What Is An Opportunity Zone?
An Opportunity Zone is a tract of land designated by the federal government to incentivize economic development in distressed communities. The investment is incentivized by giving investors extremely attractive tax benefits. As a simplified explanation, you can roll over capital gains from a previous selling event (not necessarily real estate) within 180 days and defer taxes on those profits, similar to a 1031 Exchange. Additionally, you can receive a deduction of those capital gains equal to 20%. If that wasn't good enough, if you hold your investment in the opportunity zone for at least 10 years then you pay ZERO capital gains on your OZ profit when you exit.
Unsurprisingly, there are some contingencies to reap these rewards. First, in order to make an investment you can't do so directly. You have to invest through a registered Qualified Opportunity Fund, or QOZ. If you fill out the form below we can direct you to a lawyer who can file this for you. Secondly, you have to make an investment equal to the cost basis. So if you were to buy a $1M property in an OZ through a QOF, you'd have to invest an additional $1M into the business or real estate asset.
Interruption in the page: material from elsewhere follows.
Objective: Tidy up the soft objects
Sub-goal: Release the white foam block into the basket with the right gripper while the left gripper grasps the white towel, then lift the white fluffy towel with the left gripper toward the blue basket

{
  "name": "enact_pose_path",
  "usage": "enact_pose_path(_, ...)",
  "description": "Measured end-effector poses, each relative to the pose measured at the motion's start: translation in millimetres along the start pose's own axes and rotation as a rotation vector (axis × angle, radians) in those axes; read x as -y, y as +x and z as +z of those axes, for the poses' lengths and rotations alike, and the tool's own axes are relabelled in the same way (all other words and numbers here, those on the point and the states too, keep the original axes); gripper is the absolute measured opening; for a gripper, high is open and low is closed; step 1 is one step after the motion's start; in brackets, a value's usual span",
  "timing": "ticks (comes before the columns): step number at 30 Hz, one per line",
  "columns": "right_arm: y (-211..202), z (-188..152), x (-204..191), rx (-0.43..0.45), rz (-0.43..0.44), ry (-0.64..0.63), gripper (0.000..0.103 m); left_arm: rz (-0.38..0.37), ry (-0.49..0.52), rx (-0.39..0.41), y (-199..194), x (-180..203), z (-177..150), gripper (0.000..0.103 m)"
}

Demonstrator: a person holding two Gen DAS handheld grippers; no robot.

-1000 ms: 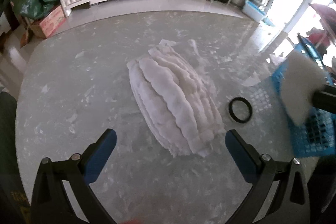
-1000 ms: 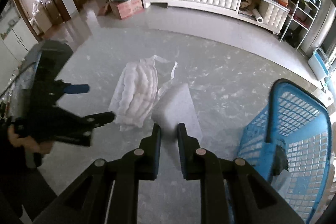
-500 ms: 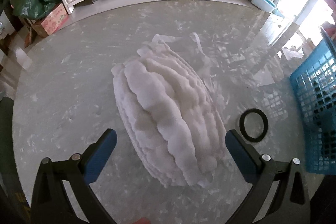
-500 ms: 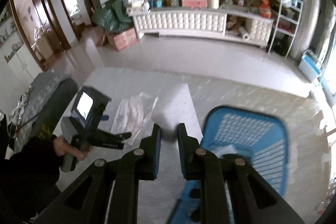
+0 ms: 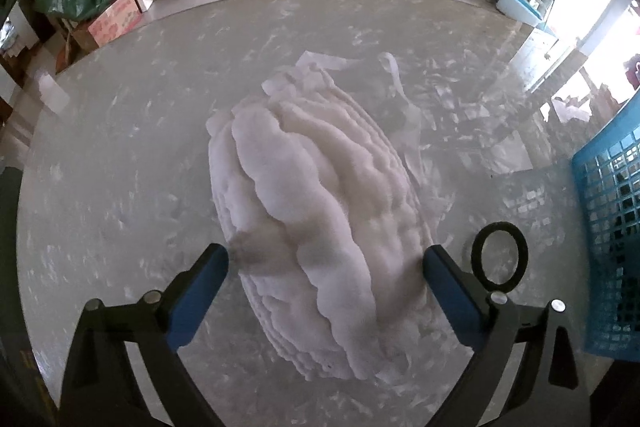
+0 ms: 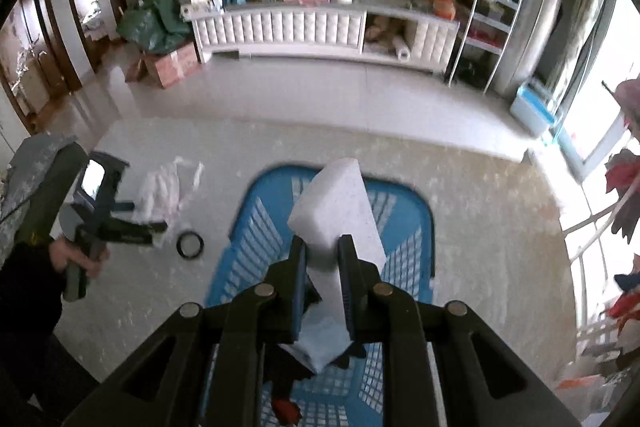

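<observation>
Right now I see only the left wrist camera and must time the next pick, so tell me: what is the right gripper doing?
Observer: The right gripper is shut on a white sponge block.
Operator: Where is it relative to the basket?
Observer: It hangs above the open blue basket; the sponge is not yet dropped.
Operator: Is anything in the basket already?
Observer: Yes, a red thing lies at its near end; I cannot tell what it is.
</observation>
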State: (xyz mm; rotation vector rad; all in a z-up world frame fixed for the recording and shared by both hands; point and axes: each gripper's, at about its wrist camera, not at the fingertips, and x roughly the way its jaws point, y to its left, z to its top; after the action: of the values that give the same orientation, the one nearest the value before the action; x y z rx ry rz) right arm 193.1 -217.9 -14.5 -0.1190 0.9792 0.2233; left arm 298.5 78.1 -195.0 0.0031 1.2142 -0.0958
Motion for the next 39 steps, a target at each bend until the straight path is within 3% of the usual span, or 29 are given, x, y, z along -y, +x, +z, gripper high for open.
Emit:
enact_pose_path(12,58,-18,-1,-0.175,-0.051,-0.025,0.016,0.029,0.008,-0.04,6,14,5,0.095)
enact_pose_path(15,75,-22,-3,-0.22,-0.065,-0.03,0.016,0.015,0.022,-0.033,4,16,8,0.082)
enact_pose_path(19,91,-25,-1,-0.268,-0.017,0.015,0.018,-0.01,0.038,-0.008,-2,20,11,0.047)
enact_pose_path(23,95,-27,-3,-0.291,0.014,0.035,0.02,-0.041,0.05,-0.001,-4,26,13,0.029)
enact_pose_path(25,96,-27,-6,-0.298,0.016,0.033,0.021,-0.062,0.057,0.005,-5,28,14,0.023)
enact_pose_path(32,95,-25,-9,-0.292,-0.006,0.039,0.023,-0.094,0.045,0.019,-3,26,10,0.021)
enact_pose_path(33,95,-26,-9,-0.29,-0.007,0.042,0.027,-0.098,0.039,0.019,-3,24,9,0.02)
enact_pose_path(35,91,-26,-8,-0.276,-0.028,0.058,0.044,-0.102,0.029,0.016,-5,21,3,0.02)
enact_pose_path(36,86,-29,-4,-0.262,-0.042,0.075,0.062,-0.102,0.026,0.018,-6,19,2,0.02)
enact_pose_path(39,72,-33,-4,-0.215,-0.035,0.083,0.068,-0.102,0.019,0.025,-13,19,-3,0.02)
In January 2019, Bob sells his business for $3M and makes $2M in capital gains. Bob invests the entire $2M in capital gains into a QOF within 180 days of selling after returning from a trip to Turks and Caicos. In 2019 he pays no taxes on the $2M in capital gains instead of paying what would have been $400k (20%) in taxes. After 10 years the $2M he invested into the QOF is now worth $4M. So he exits the fund and pays the deferred $320k from 2019 (he saved $80k from the initial deduction in 2019), while paying zero capital gains tax on the $2M profit he made in the fund. Bob returns to Turks and Caicos to retire and buys a nice condo with his additional $480k in tax savings. This is a simplified example, but you can see that clearly these incentives can be very attractive.